§ **PROVIDED DATA**
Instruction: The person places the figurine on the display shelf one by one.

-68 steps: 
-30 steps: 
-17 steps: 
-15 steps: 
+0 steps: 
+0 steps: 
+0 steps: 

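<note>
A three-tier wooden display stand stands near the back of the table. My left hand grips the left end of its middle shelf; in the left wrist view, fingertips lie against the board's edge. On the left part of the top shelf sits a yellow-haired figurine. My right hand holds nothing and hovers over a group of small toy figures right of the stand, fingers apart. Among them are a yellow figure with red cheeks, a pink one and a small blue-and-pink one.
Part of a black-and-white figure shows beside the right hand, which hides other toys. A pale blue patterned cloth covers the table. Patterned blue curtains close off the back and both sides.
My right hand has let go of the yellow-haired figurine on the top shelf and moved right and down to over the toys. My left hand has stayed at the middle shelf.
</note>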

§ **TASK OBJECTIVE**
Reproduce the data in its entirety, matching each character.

§ **RESPONSE BOX**
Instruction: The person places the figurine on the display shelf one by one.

-68 steps: 
-30 steps: 
-17 steps: 
-15 steps: 
+0 steps: 
+0 steps: 
+0 steps: 

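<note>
A three-tier wooden display stand stands near the back of the table. My left hand grips the left end of its middle shelf; in the left wrist view, fingertips lie against the board's edge. On the left part of the top shelf sits a yellow-haired figurine. My right hand holds nothing and hovers over a group of small toy figures right of the stand, fingers apart. Among them are a yellow figure with red cheeks, a pink one and a small blue-and-pink one.
Part of a black-and-white figure shows beside the right hand, which hides other toys. A pale blue patterned cloth covers the table. Patterned blue curtains close off the back and both sides.
My right hand has let go of the yellow-haired figurine on the top shelf and moved right and down to over the toys. My left hand has stayed at the middle shelf.
</note>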

The exercise is done, with nothing left to add.